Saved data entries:
•••

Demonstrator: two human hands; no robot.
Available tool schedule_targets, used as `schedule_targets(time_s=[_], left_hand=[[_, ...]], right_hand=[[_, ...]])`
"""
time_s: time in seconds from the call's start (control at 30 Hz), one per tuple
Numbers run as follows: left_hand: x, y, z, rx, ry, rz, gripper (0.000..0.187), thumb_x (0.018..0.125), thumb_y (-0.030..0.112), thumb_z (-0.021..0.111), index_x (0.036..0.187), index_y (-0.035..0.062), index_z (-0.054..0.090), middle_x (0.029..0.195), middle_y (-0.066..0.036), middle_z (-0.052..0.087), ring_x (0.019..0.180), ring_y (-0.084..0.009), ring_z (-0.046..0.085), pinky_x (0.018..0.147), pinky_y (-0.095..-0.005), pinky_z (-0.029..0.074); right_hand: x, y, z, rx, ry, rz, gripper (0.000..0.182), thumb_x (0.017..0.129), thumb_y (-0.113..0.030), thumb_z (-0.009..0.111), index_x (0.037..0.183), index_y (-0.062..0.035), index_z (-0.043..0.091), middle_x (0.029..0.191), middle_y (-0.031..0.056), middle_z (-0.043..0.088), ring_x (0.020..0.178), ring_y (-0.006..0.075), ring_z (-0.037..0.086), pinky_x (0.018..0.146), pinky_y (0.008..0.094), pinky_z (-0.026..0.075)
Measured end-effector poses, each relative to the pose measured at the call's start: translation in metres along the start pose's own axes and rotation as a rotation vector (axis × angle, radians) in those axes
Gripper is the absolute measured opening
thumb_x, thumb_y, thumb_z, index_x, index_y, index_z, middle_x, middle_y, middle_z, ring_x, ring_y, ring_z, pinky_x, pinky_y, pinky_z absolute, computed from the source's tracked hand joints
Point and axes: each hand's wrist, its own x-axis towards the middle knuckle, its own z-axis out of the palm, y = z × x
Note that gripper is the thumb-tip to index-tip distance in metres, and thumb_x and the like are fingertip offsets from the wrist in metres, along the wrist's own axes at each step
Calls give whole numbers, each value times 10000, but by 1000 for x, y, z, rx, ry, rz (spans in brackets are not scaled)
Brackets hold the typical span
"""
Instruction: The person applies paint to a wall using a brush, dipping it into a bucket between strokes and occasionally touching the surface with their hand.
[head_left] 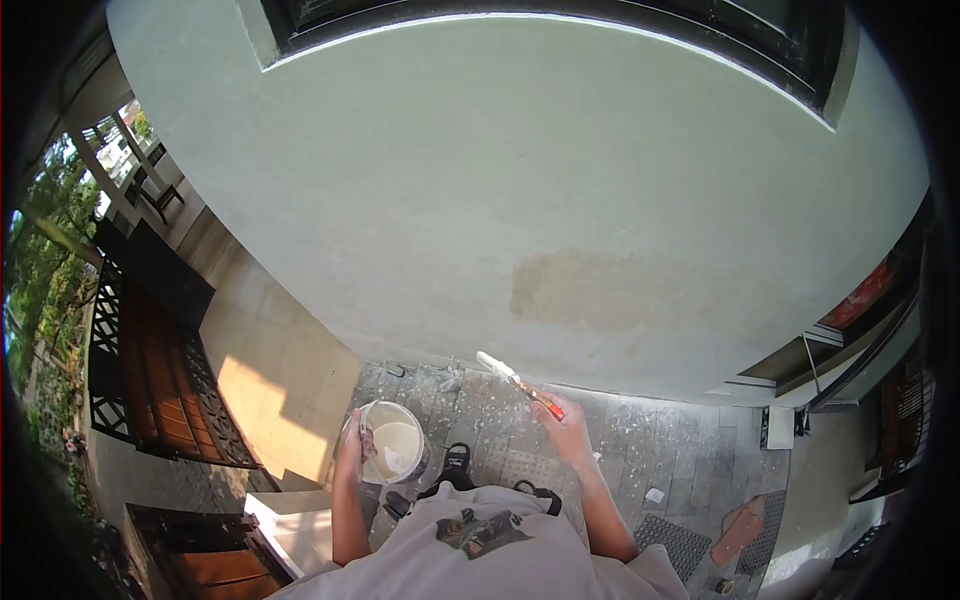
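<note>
My left hand [354,445] is closed on the side of a white paint bucket [424,458], which hangs low in front of my body. Pale cream paint [397,437] fills part of it, with a whiter patch on the surface. In my right hand [567,428] is a paintbrush [523,386] with a red-orange handle; my fingers wrap round the grip. White paint coats its end, which points up and left towards the wall, apart from the bucket. Ahead stands a pale grey-green wall [400,180] with a beige, darker patch [590,290] on its lower part.
Paint spots mark the grey paved floor [620,440]. A dark window frame [560,15] tops the wall. To the left are a tan side wall [280,330] and a brown wooden bench [165,370]. Mats [675,545] and a reddish board [738,530] lie at lower right.
</note>
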Motion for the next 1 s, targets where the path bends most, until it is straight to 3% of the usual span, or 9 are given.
schedule_targets(time_s=[0.17,0.47,0.57,0.67,0.77,1.0], left_hand=[[44,29,-18,-23,-67,-27,456,899,542,459,758,112,521,502,77,356,401,-51,317,412,-207,309],[111,78,-28,44,-260,-10,451,907,539,441,785,112,519,531,70,337,451,-70,325,469,-235,327],[129,96,-26,94,-342,8,451,916,529,429,795,103,516,553,64,336,470,-70,325,474,-239,324],[142,111,-27,168,-429,18,454,925,519,417,798,95,514,564,63,335,478,-69,320,476,-239,323],[150,119,-22,201,-500,26,457,929,516,410,799,90,516,564,63,332,478,-69,318,476,-239,323],[167,119,-15,178,-537,17,482,925,532,405,799,85,532,547,52,354,472,-75,332,472,-243,330]], right_hand=[[27,-21,41,117,86,-23,362,893,-189,584,1169,45,562,907,81,681,785,73,594,720,211,461],[83,-55,124,-140,108,-161,312,888,-196,595,1125,5,608,912,77,673,842,90,604,771,226,456],[84,-90,148,-448,-127,-65,344,877,-297,592,1134,-70,621,905,133,668,853,215,630,809,304,465],[96,-83,186,-500,-188,-301,334,873,-352,580,1069,-91,648,864,159,643,870,303,608,811,365,470],[121,-51,228,-645,-283,-441,266,849,-307,593,941,-65,654,807,157,631,834,332,608,770,420,477],[176,17,292,-1030,-417,-376,171,756,-211,637,819,-52,650,753,152,642,790,331,634,741,432,477]])
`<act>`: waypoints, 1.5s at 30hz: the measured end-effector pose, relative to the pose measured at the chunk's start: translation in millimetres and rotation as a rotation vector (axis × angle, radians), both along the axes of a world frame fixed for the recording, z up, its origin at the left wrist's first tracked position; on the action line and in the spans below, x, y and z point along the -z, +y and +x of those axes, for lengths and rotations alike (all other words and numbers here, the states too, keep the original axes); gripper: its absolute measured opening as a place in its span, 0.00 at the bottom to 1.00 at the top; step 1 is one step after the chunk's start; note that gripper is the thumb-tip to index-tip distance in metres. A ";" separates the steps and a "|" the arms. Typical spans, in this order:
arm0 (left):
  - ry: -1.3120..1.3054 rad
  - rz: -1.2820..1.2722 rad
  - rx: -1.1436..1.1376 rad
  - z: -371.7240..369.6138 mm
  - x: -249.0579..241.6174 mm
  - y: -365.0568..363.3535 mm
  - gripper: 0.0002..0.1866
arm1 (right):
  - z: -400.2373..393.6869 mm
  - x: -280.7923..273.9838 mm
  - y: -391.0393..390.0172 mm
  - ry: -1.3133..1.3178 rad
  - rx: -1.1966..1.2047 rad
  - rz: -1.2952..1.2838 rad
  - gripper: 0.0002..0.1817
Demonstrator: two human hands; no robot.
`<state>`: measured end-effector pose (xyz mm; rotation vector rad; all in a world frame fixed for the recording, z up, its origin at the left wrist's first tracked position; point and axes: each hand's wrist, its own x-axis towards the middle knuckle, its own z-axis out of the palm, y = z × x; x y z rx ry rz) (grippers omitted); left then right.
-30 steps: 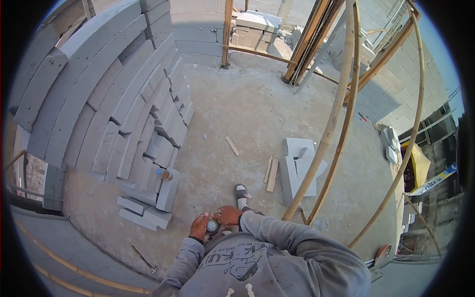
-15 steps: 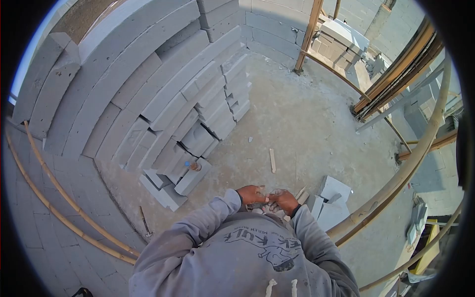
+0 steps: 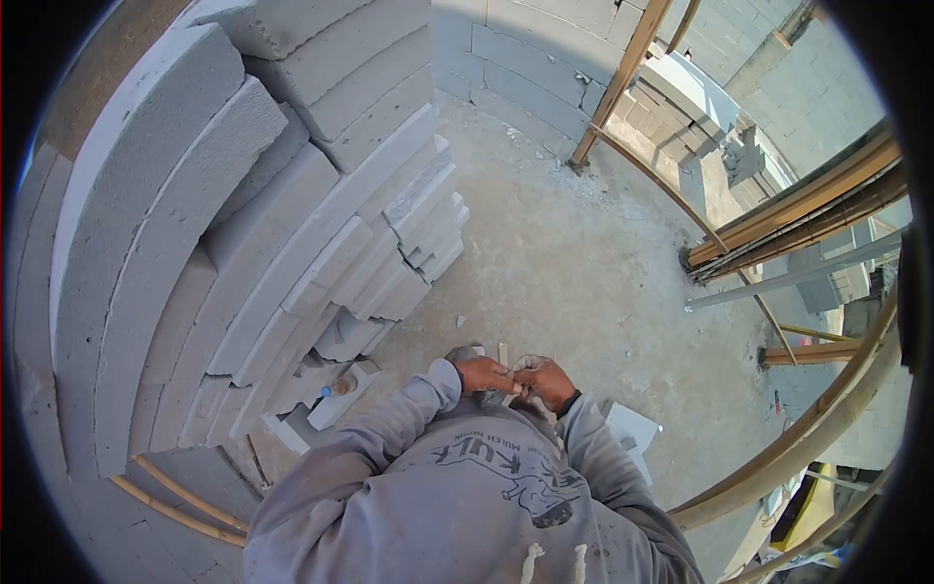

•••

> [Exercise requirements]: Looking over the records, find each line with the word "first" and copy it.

> [Result for this exercise]:
`<act>`: waypoints, 1.5s at 30hz: the measured end-effector pose, relative to the pose measured at the chunk's start: translation in millimetres and rotation as a rotation vector (axis × angle, radians), both along the axes of a world frame fixed for the recording, z up, its origin at the left wrist's first tracked position; on the action line and in the spans below, x, y and z point along the -z, +y and +x of those axes, for lengths and rotations alike (all other words and numbers here, the states too, keep the original axes); gripper: its absolute measured opening as a place in its span, 0.00 at the bottom to 1.00 at the top; step 1 is one step after the chunk's start; note that gripper is the thumb-tip to index-tip distance in metres. A ";" separates the steps and a "|" the arms. Typical spans, in this order:
`<state>`: measured end-effector pose (xyz mm; rotation vector rad; all in a world frame fixed for the recording, z up, its origin at the left wrist's first tracked position; point and axes: each hand's wrist, its own x-axis towards the middle knuckle, its own z-axis out of the palm, y = z × x; x y z rx ry rz) (grippers omitted); left then right.

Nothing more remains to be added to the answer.